Most people suppose that nutrition is now an exact science which we thoroughly understand. Do not believe it! What we have now is a rather dull technology designed to help us balance the nutrients in artificially refined, processed and preserved food. If your food were whole, natural and fresh, your appetite could do all that without any help at all.
Nutritional science has declined ever since biochemists started to study it with test-tubes. Its heyday was fifty years ago, when biologists still studied whole diets in whole live animals and people. The best of these were McCarrison’s experiments in which healthy animals had to satisfy their appetites from the usual food of a particular group of people. The test animals, who enjoyed otherwise ideal conditions of life, fell for exactly the same diseases as the people whose diet they were eating.

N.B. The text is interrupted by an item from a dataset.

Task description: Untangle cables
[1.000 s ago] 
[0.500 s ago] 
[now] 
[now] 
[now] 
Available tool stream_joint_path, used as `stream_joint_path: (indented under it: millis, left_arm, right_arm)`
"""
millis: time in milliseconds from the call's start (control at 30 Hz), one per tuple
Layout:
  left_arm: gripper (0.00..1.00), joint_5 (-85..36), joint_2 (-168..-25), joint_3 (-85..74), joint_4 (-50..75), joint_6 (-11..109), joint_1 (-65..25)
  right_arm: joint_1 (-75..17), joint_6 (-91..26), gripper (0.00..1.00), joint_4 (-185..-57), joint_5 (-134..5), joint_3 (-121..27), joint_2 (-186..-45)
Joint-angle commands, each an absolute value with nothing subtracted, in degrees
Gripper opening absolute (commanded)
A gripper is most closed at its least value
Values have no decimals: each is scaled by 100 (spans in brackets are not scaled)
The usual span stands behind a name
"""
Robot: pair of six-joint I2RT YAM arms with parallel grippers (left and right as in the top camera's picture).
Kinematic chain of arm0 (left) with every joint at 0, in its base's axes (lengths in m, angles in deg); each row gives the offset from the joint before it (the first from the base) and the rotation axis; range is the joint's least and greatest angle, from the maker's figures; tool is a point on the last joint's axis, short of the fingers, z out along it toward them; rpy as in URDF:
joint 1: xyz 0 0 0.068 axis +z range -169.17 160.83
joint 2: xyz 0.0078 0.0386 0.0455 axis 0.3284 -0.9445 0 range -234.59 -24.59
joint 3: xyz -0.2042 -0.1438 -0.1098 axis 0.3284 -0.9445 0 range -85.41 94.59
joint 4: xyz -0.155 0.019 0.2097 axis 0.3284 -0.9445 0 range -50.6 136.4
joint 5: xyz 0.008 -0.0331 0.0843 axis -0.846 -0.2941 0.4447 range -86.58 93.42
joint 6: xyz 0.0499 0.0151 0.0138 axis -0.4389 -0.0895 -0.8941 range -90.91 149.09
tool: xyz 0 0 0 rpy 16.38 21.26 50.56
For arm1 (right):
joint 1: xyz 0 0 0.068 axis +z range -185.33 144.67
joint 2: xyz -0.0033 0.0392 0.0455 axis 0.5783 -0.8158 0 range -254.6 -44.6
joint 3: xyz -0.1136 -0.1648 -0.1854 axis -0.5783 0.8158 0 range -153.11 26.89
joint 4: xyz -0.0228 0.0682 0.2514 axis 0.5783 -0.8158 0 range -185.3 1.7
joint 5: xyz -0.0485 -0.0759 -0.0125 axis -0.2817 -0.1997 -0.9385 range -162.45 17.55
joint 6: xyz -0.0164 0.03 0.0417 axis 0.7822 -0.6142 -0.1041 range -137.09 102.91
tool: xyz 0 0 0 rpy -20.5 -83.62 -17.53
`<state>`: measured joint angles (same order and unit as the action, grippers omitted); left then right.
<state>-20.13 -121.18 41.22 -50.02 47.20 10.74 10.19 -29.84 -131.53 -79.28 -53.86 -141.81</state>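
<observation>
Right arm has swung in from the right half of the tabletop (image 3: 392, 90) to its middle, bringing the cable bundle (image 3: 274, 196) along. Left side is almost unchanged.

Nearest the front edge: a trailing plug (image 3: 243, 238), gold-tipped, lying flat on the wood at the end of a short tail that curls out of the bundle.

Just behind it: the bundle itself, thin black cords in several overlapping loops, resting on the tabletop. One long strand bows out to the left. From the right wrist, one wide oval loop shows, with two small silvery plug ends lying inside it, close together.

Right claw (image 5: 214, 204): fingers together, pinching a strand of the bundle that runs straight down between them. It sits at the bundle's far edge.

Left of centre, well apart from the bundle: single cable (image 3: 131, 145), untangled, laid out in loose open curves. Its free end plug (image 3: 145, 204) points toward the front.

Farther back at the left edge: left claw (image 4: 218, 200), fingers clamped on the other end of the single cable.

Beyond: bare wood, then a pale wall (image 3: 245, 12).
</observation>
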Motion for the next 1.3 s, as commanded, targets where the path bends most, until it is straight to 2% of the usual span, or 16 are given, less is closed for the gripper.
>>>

Meanwhile Dr Max Bircher-Benner was setting up in Zurich a revolutionary healing centre that is now world famous. He could see how important sunlight energy is to human beings and realized that only fresh live vegetation made this available to us in its full power. Animals grown for food draw their own energy from eating vegetation, so that their flesh is a less efficient source of sunlight energy, and must usually be cooked to be digestible at all. He demonstrated in practice the healing power of fresh raw vegetables and fruit over a wide range of serious diseases, and so established the principles of biological treatment on a scientific basis.
His findings were confirmed, with regard to the cure of rheumatoid arthritis, by Dr Dorothy Hare at the Royal Free Hospital in London during 1936-7, and her findings were in turn published in the Proceedings of the Royal Society of Medicine. But these sank without trace because the medical profession as a whole has never taken nutrition seriously, have no training or feeling for it, and are not in general competent to give opinions or advice about it.
So it is left to bodies such as The British Nutrition Foundation, the Food and Drink Federation, and official marketing boards for commodities such as dairy produce and meat, to provide the bulk of the nutritional information available to the general public. Consequently this information is strongly biased in favour of food industry preferences, at the expense of nutritional facts that are uncomfortable for them. Nevertheless you can quite safely explore the facts for yourself.
In the first place, recognise the four different forms in which plants contribute to your nourishment:-
What to do
1. Realize first that doctors do not in general understand nutrition, having been taught very little about it. Do not expect them to be interested in it or advise you well.
2. Then restore your natural appetite, using the freshest foods you can get, whole from nature and unadulterated with chemicals. Some food grown without chemicals to ’organic’ or ’biodynamic’ standards is now available in supermarkets and wholefood shops; this gives far better value for money.
3. Take advantage of vegetables and fruit in season locally, and grow them organically in your own garden or window-box. Eat them as fresh as possible, and have a portion raw as the first course of every meal.
4. Cook everything else as little as possible, avoiding unnecessarily high temperatures. Eat it fresh from the cooker; do not habitually save food, frozen or otherwise, for eating later.
5. Sprout seedlings to supplement your raw food. Stored raw carrots, potatoes and onions are good winter reserves of live food.
6. Chew everything carefully and well, to savour all its quality and give digestion time to work properly. Postpone a meal rather than eat in haste.
7. Most people thrive best on a wide variety of vegetables, cereals and fruit garnished with much smaller quantities of eggs, fish and dairy products. Animal food of any kind is inessential, and meat presents digestive difficulties and hazards for some. As the quality and range of your plant foods increases your craving for animal foods will decline.
8. People worry that without meat they will not get enough protein. This fear is quite groundless, and originates from attempts to market meat on its principle merit, which is its high protein content. Infants feeding only from their mothers’ milk, at a time of very rapid and important growth, only receive 1.5% protein in their food. Most vegetables contain more, and cereals run up to 11% protein. Meat can get up to 30% or so — far higher than most of us can ever need. Fear not: vegetables contain plenty of protein, and enough of everything else.
9. Be careful to eat sparingly of foods scarce in nature but plentiful in Europe — butter, oils, honey, and all animal products. Animal fats from modern farms are particularly hazardous, and reduce the benefit of vegetable oils. Nevertheless a little butter from healthy cows is still preferable to lots of vegetable margarine, if you work hard enough to burn it off.
10. Always separate cereals from protein food, eating the protein as your second course (after raw vegetables) and the cereal last (see Digestion).